The crowd completely blows up in “G-H-W” and “Holy Shit!” chants as Jake and the Demonic Angel lay lifelessly beside the just as equally unconscious Human Wreckingball. The chants only grow louder as both Lrey and Jake Diamond kip-up back to their feet in unison. The sheer pain and agony they feel screaming through their body like a banshee is nothing compared to the excitement of the fans that fuel them to keep fighting. In a surprise turn of events, Jake stretches his hand out as a sign of respect toward Lrey who stares at it, rightfully cautious and confused at the Future’s sign of compassion. Unfortunately, Lrey doesn’t have enough time to accept Jake’s handshake as a small shower of rock salt from Jake’s other concealed hand blinds him completely and fills into the open veins that throb from his face. Lil Rey Ray lets out a loud scream that would haunt Satan himself before he’s given a swift kick to the gut and placing the Demonic Angel in position for a suplex.
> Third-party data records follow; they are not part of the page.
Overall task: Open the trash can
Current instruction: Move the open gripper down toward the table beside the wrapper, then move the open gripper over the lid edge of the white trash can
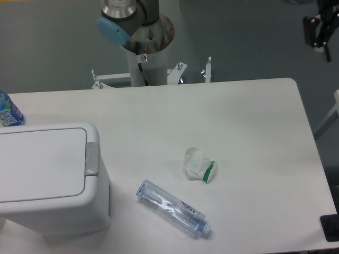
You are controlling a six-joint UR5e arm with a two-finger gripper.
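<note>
At top right, the gripper (321, 33) hangs, state unclear; trash can (50, 180) lid shut.

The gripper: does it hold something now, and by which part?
Nothing is held. The gripper is at the top right edge, away from the table, far from the trash can; its jaws cannot be judged.

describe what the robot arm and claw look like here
Only the arm's base shows at the top: a silver metal joint with a light blue round cap, on a white column with a small tag and dark cable. At the upper right, a black claw with pale parts is partly cut off.
</note>
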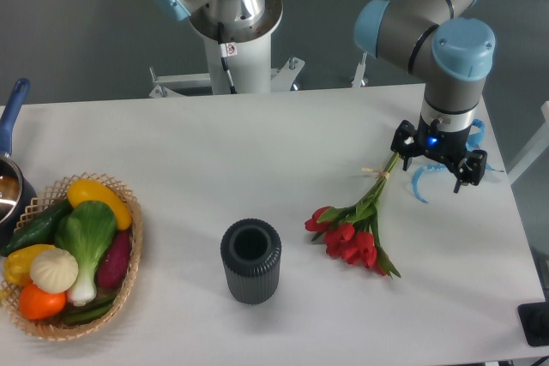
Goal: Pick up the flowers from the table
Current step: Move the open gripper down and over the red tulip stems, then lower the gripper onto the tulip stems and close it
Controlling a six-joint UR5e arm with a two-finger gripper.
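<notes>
Red tulip heads mark the flowers, which lie flat on the white table toward its right side, blooms pointing near and left, stems running up and to the right to a pale band. We see our gripper hanging just beyond the stem ends, close to a curly light-blue ribbon; its fingers look spread and hold nothing, though the view is too small for certainty.

We judge the bunch light and soft: petals and leaves would bruise or shed under a hard squeeze, and the thin stems may bend or slip apart. The tied band, where the stems are gathered, seems the soundest place to take hold, across the stems, with a gentle close. A grip near the stem tips could let the heavier heads droop.

To the left of the flowers stands a dark ribbed vase, open-topped and apparently empty. At the far left a wicker basket holds vegetables: yellow pepper, cucumber, pak choi, garlic, an orange fruit. A blue-handled pot shows at the edge.
</notes>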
JP: Jake appears like he’s going for a suplex, now the hook of the leg... Oh my, he’s holding the apparent fisherman suplex up, look at how long that stall is!
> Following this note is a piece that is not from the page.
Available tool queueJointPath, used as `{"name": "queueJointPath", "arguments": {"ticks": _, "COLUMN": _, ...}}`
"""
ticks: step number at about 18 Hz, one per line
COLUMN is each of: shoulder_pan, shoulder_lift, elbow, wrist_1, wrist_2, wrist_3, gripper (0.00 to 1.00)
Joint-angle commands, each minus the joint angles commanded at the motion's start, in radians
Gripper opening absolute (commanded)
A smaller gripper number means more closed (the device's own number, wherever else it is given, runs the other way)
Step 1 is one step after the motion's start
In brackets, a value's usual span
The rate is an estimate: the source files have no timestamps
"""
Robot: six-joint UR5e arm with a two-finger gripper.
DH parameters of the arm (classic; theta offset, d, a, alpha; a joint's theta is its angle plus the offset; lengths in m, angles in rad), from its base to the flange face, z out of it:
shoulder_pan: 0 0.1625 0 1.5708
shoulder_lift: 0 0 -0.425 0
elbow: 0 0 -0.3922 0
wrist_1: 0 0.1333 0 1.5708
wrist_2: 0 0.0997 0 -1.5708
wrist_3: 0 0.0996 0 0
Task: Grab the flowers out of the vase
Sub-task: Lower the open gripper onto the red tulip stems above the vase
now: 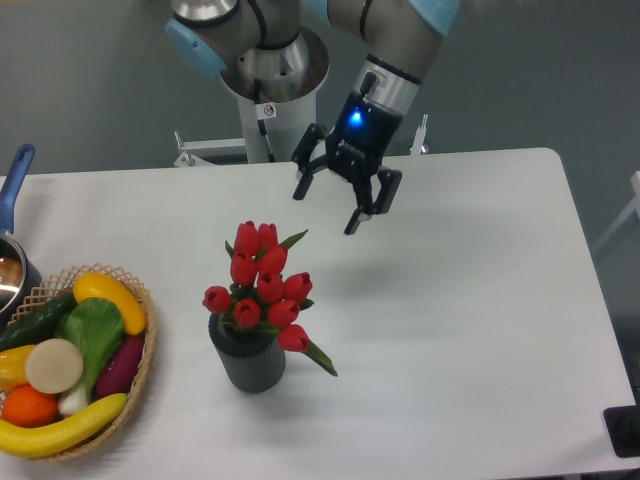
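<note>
The flowers (262,285), a bunch of red tulip buds with green leaves, stand upright in the vase (248,364), a short dark grey ribbed cylinder left of the table's middle. My gripper (326,209) hangs above the table, up and to the right of the flowers, tilted on its arm. Its two fingers are spread wide with nothing between them, and it touches neither flowers nor vase.
A woven wicker basket (139,371) with toy fruit and vegetables sits at the left front. A pot with a blue handle (14,180) pokes in at the left edge. The robot's base column (270,100) stands behind the table's far edge.
</note>
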Motion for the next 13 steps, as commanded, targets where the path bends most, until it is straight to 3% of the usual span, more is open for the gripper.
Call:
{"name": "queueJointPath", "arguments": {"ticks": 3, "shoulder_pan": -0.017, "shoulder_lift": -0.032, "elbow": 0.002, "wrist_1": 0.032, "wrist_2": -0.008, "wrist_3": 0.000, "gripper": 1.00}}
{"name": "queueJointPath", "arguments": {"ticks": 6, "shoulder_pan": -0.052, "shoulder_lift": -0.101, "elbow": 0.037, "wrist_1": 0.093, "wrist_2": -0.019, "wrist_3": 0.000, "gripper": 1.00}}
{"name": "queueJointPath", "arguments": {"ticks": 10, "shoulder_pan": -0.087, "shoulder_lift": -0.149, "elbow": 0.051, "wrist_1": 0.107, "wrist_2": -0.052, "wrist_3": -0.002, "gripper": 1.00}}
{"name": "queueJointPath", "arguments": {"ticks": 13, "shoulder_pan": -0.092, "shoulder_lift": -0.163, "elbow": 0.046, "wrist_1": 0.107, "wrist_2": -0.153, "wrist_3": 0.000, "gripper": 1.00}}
Ray: But it’s not as long as Alex Stall is... The Angel comes crashing back down! Come on Jakey Poo go for the cover!
JP: Jake barley has enough strength to hold his head up, how the hell do you expect him to crawl over to Lil Rey Ray and cover him?
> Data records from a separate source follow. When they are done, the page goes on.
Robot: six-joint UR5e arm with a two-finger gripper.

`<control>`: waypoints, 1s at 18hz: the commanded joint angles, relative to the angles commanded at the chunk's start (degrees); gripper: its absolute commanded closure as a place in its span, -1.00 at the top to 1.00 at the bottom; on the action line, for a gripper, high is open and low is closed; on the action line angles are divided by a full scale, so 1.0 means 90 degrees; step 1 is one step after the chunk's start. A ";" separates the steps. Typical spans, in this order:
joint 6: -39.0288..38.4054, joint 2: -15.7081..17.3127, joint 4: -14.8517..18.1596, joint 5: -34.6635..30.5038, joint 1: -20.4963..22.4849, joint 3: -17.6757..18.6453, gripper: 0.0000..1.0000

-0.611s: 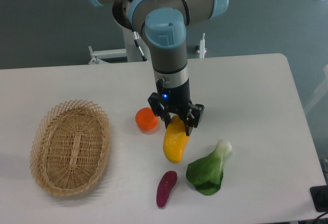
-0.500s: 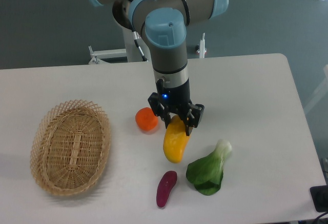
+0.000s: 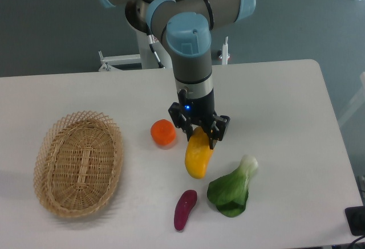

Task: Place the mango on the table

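Observation:
The mango is an elongated yellow fruit shading to orange at its top end. It hangs tilted, with its upper end between the fingers of my gripper. My gripper is shut on the mango, just right of the round orange fruit. The mango's lower end is close above the white table; I cannot tell whether it touches it.
A woven basket lies at the left. A dark purple oblong vegetable lies below the mango. A green leafy vegetable lies at the lower right. The table's front edge runs near them.
My gripper and the mango have shifted slightly to the right and a little up. Nothing else moved.

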State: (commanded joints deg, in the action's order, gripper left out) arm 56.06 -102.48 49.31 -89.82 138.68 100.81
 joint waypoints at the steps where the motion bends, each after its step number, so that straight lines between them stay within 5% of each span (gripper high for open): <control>1: 0.0301 -0.0068 -0.0058 0.0000 0.0088 0.0078 -0.11; 11: 0.2891 -0.0303 -0.0147 -0.0039 0.0899 0.0879 -0.11; 18: 0.2941 -0.0459 -0.0224 -0.0039 0.0919 0.1289 -0.11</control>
State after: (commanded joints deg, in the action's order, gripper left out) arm 82.53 -106.61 47.29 -90.18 146.95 112.41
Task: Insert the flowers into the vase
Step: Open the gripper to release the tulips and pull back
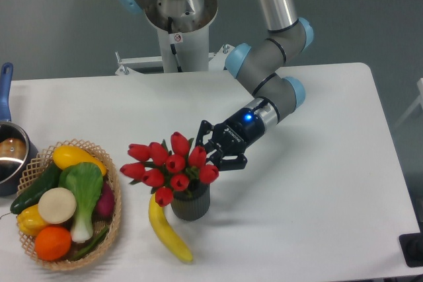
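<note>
The fingers (210, 142) are spread wide and hold nothing; they sit just beside the upper right of the flowers (168, 166), one finger above and one below, near the blooms, though whether a tip touches a bud cannot be told. The blue light on the wrist glows behind them, and the arm reaches back up and to the right of the vase (190, 201).

The flowers stand in the vase, stems down inside the rim and red buds fanned out above it, leaning to the left so that the bunch overhangs that side. The vase stands upright on the counter (317, 183). A banana (165, 229) lies just beside the vase on its lower left, close enough that it may be touching the base. Well to the left of the vase sits a basket (114, 219) of vegetables and fruit, and beyond that, at the counter's left edge, a pot (10, 156) with a blue handle.

The task looks all but done, so the risk lies in leaving. If a finger catches a bud or leaf as it draws away, it could drag the bunch out or tip the vase. The bunch is wider than the vase and leans left, so even a small nudge might topple it toward the banana.
</note>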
Ray: Because, somebody as sexy and awesome as him can do anything. He’s actually the person who killed Chuck Norris...
Ray White receives a look from Jimmy Pate that not only tells him to shut up but threatens him at the same time. Lrey arches his back from the stalled variation of the fisherman suplex as Jake’s legs and arms appear to be mildly shaking from lack of strength, but manages enough brawn to crawl with his elbows to Lrey and reach behind him for the pin. Both of the referees drop down to count the cover but stop after Lil Rey Ray flails and flops aimlessly just enough to lift his shoulder high enough to cancel the count after two. Jake’s expression drops from satisfaction to an intense depressed look as the thoughts of him retaining the Triumph Championship dwindles as each second passes. Suddenly, as if on the drop of a hat, Jake’s expression immediately changes from distress to anger and fury after doubting himself and quickly crawls up to his feet with a vengeance. He grabs Lrey by the back of his head and arm pulls him up, but is surprised with a quick elbow smash to his jaw. Lrey keeps the offensive of elbows going until Jake jabs his middle finger into Lrey’s eye, sending him back a few steps. Despite the dirty counter, Lil Rey Ray keeps the attacks coming with a handful of random stiff punches and low kicks to Jake all over the place until he sends him into a retreat at the ropes. Stimulated from the roar of the audience and his pure hatred for his adversary, the Demonic Angel sends Jake into the other set of ropes with a sloppy looking Irish whip. On the return, Lil Rey Ray leapfrogs over Jake, possibly to tire the champ down, but Jake counters by stopping just behind the Demonic Angel and connects with a brutal discus clothesline that drops both men onto the canvas.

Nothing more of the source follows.